En talleres de España y otros lugares del mundo, la orfebrería se pone al servicio de este cambio, transformando una joya que representaba una promesa de pareja eterna en un objeto que custodia una historia individual.
Más allá de que el concepto ganó visibilidad masiva recientemente gracias a figuras como la modelo Emily Ratajkowski (foto), quien reimaginó su joya de compromiso tras su separación, la práctica tiene raíces que se remontan a más de un siglo. Ya en 1912, se registraban testimonios de mujeres que creaban sus propias “sortijas de divorcio” para evitar preguntas incómodas y dejar en claro su nuevo estado civil sin dar explicaciones.

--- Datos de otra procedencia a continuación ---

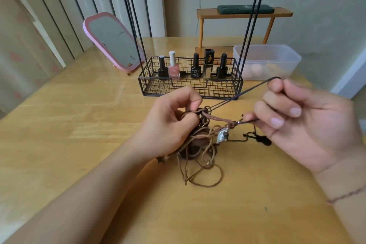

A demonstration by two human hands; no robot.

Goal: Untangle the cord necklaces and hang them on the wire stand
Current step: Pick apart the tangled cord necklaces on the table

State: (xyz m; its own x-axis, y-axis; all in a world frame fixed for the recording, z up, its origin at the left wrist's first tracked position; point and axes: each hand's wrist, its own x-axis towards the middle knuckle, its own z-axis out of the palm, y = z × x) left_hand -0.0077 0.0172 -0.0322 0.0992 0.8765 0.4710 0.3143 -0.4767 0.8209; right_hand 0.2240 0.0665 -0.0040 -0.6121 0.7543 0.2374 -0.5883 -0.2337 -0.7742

Actualmente, esa necesidad de ahorrar vergüenzas ha evolucionado hacia una declaración estética y emocional pública, donde la joya funciona como un estandarte de superación.
El valor reflexivo del rediseño
Para los expertos del sector orfebrero, como Daniel Nicolás de la firma Nicols, este fenómeno es una celebración de la vida. El proceso de transformación permite que la persona mantenga el valor material de los diamantes o metales nobles, pero despojándolos de su significado anterior.
Según dijo la joyera Celia Gayo, el valor real de estas piezas es introspectivo: no importa tanto lo que el mundo vea desde afuera, sino el mensaje que la joya le transmite a quien la lleva puesta. Es un diálogo interno que convierte un compromiso roto en un objeto de autoconocimiento.
El auge de estas piezas refleja un cambio profundo en la percepción social de la ruptura matrimonial. Cuando se normaliza y ritualiza el final de una relación a través del arte, se rompe con el tabú del divorcio como un fracaso.
En su lugar, el anillo de divorcio se posiciona como otorgar un nuevo significado de la memoria, permitiendo que las joyas admitan segundas vidas. En los atelieres actuales, es cada vez más frecuente ver encargos que incluyen diamantes talla pera u oros trenzados, diseñados específicamente para marcar un punto de inflexión y reivindicar la identidad propia.